EKS is a managed Kubernetes instance. That means it can run a collection of Docker containers.

I don't see how EKS can accomplish building or testing.

2 comments

Kubernetes orchestrates running jobs, giving them all required prerequisites and data in the form of Docker containers and can record or report logs, as well as store configuration and secrets. Jenkins orchestrates Jenkins agents running jobs on pre-configured servers, stores configuration and secrets, and records and archives logs and built files. They are both very similar from this perspective. There’s no reason Jenkins couldn’t attach a monitoring system to run a Jenkins job when a service goes down or exceeds capacity. And you probably would prefer storing secrets and files off your Jenkins server if your builds are distributed or you run out of space.
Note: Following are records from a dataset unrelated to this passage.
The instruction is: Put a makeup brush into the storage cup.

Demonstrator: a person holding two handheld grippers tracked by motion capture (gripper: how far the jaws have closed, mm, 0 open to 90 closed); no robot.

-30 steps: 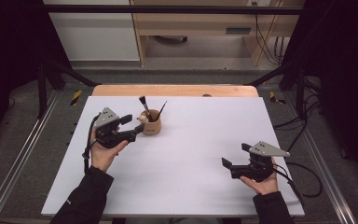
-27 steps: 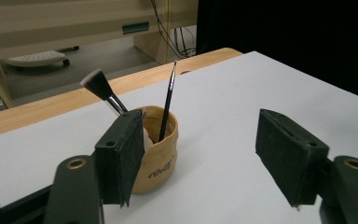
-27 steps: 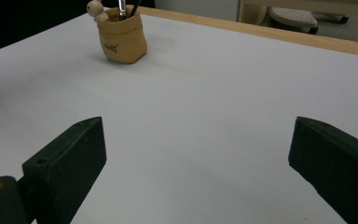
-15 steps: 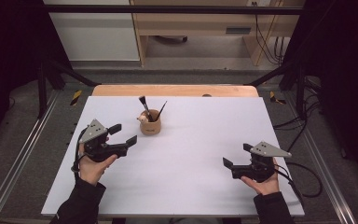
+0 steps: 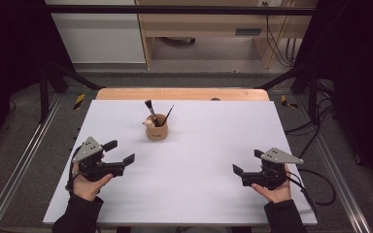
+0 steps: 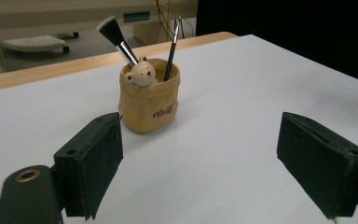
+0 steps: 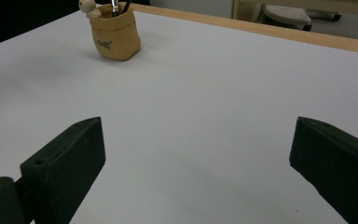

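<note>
Left tool [image 5: 122, 152], jaws just opening wide and empty, faces a tan pouch [image 5: 156, 129] holding two brushes [image 5: 150, 109]; right tool [image 5: 245, 162] gapes empty on the bare counter [image 5: 213, 194].

A white table [image 5: 199, 194] with a wooden far edge carries 1 tan pouch-shaped holder [image 5: 156, 129] upright.

We see a tan pouch-like holder [image 6: 150, 95] with dark lettering on its front and a cream bear figure [image 6: 141, 73] at its rim, standing on a white table sheet [image 5: 199, 184] edged by a light wooden strip [image 5: 182, 93]. In it we note a brush [image 6: 117, 38] with black bristles tipped white and a silver ferrule, and a thin black brush [image 6: 172, 46]. Both grippers, left [image 5: 121, 151] and right [image 5: 245, 161], are black with grey top plates.
</note>
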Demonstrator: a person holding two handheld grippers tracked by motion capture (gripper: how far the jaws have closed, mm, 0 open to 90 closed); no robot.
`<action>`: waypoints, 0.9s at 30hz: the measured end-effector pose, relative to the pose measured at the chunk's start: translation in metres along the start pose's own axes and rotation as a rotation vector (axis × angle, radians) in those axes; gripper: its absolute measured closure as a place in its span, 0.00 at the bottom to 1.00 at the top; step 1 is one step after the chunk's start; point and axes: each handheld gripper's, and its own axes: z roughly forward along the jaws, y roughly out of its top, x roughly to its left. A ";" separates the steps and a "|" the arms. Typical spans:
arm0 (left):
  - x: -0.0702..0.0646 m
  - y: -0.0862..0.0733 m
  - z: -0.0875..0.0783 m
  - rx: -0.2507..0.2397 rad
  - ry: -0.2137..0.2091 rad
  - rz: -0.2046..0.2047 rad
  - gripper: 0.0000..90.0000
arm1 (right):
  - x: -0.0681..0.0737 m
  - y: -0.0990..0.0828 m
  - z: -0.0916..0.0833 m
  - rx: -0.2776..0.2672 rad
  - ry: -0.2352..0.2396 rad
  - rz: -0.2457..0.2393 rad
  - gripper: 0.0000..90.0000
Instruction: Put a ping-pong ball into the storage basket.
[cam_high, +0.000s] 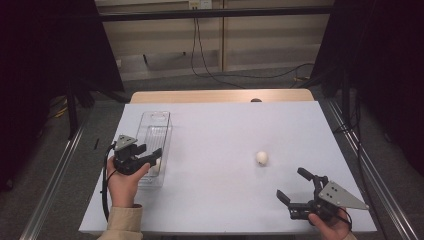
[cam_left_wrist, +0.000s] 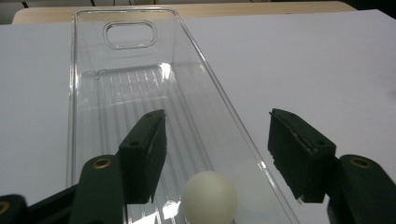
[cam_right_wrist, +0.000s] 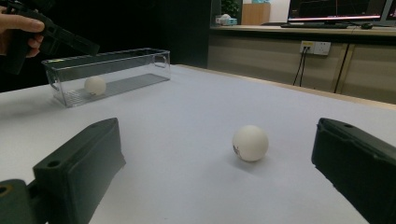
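A clear plastic bin (cam_high: 155, 125) lies lengthwise on the left of the white table, with a white ball (cam_left_wrist: 209, 196) resting on its ribbed floor at the near end. My left gripper (cam_high: 151, 151) hovers over that end, open, one jaw inside the bin wall (cam_left_wrist: 74, 93) and one outside; the pads do not touch the ball. A second white ball (cam_high: 261, 157) sits on the bare table right of centre. My right gripper (cam_high: 291, 182) stands wide open near the front right edge, pointing at this ball (cam_right_wrist: 250, 143), which is ahead of the jaws and apart from them.
The white table cover (cam_high: 225, 200) ends at a wooden strip (cam_high: 220, 95) along the far side, where a small dark spot (cam_high: 256, 100) sits. Black frame posts and curtains stand on both sides. Cables (cam_high: 210, 70) run on the floor beyond.
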 end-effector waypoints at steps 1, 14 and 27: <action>-0.001 0.000 0.000 -0.006 -0.004 -0.001 0.39 | 0.000 0.000 0.000 0.000 0.000 0.000 0.02; -0.016 0.006 0.001 -0.011 -0.040 0.022 0.29 | 0.000 0.000 0.000 0.000 0.000 -0.001 0.02; -0.026 0.008 0.003 -0.028 -0.085 0.030 0.20 | 0.000 0.000 0.000 0.001 0.001 -0.003 0.01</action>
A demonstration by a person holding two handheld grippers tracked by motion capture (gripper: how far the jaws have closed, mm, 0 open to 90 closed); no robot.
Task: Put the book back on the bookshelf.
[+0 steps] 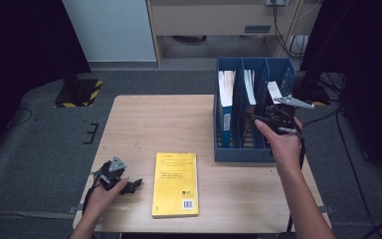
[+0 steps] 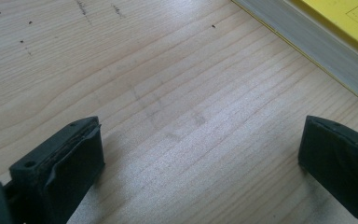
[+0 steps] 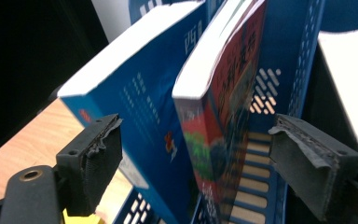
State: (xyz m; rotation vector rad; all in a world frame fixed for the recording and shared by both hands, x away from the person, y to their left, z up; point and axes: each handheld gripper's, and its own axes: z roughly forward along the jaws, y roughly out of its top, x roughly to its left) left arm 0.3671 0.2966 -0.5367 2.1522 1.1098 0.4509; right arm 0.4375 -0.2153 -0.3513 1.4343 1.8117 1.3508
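Resting low on the bench (image 1: 144, 124), the left gripper (image 2: 200, 154) has its jaws spread wide over bare wood, just beside the yellow book (image 1: 175, 184), whose page edge is cut off at the corner of the left gripper view. The right gripper (image 3: 196, 163), jaws apart, faces the blue file rack (image 1: 243, 149). A red-covered book (image 3: 219, 121) stands between the jaws, untouched; its lower end is hidden in the rack. A blue book (image 3: 135, 93) leans beside it.

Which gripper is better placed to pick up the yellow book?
Left. The left gripper sits open on the table beside the yellow book; the right gripper is up at the blue file rack.
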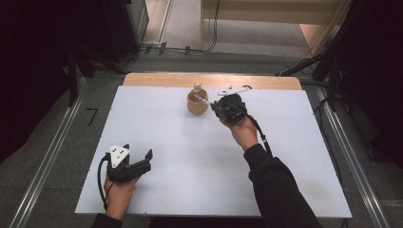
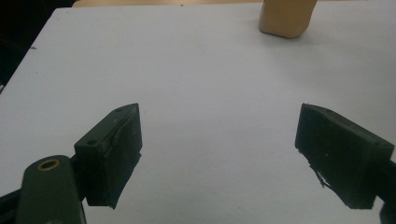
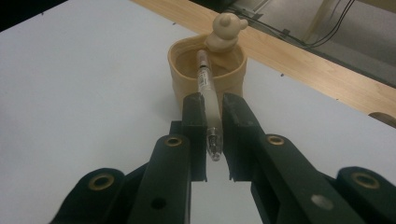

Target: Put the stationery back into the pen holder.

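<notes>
From the high view I see a white table [image 1: 190, 156] filling the middle of the frame, with a person's forearms entering from the bottom edge. My right gripper [image 1: 215, 107] sits in the upper centre of that frame, just right of a small tan cup [image 1: 196, 105] near the table's far edge. In the right gripper view its two black jaws are closed tight on a pen [image 3: 208, 100] with a clear barrel, gripped near its tip end, which points back toward the camera; the other end reaches over the cup's [image 3: 205, 77] rim at upper centre. Whether that end touches the inside of the cup I cannot tell from this angle. A small cream figure [image 3: 224, 30], perhaps a bear, perches on the cup's far rim. My left gripper [image 1: 146, 160] rests at the lower left of the high view, well apart from the cup. In the left gripper view its jaws stand wide apart, with bare table between them and nothing held; the cup's [image 2: 286, 18] base shows at the upper right.
</notes>
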`<state>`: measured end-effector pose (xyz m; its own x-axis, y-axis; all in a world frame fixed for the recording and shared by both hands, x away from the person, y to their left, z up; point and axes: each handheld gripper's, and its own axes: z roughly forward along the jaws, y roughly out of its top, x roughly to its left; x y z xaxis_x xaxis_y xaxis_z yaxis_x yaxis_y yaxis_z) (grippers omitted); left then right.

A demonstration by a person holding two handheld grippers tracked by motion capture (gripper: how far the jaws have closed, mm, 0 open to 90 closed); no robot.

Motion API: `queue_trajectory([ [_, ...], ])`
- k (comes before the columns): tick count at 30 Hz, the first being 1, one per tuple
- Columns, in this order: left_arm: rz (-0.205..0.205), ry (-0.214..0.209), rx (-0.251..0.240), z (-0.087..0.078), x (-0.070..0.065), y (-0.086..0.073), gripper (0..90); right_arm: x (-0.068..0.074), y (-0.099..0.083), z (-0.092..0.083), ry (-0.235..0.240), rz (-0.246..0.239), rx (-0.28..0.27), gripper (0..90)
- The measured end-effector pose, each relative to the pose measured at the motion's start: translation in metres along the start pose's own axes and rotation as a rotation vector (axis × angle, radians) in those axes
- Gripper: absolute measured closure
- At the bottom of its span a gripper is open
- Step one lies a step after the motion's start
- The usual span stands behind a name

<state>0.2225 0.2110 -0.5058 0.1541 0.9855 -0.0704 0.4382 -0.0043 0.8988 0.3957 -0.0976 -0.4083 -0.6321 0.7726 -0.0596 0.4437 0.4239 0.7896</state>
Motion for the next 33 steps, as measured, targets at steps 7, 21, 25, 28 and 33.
queue_trajectory([
  [7,-0.001,-0.002,-0.001,0.000,0.000,0.000,15.7,0.002,0.008,0.006,-0.014,-0.003,0.020,78.1],
  [21,0.000,-0.003,-0.002,0.000,0.000,0.000,15.7,0.005,0.014,0.016,-0.037,0.005,0.021,78.1],
  [25,-0.002,-0.004,-0.003,0.000,0.000,0.000,15.7,0.006,0.014,0.019,-0.040,0.011,0.023,78.1],
  [28,-0.001,-0.003,-0.002,0.000,0.000,0.000,15.7,0.007,0.014,0.021,-0.039,0.012,0.024,78.1],
  [33,0.000,-0.005,-0.002,0.001,0.000,0.000,15.7,0.008,0.015,0.024,-0.036,0.014,0.025,78.0],
])
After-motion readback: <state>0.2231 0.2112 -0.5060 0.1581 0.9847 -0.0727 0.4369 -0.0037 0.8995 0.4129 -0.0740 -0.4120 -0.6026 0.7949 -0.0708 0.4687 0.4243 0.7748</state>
Basically... Jenkins is an orchestration service but most people run short-lived tasks with it, and they have to worry about configuring and deploying Jenkins agent images separately.
Not the GP, but I suspect they may have been referring to replacing their use of Jenkins as a part-deployment, part-orchestration tool to administer lots of background jobs as a sort of a distributed cron. Many people use Jenkins thus, and in that domain Kubernetes does indeed compete along some axes.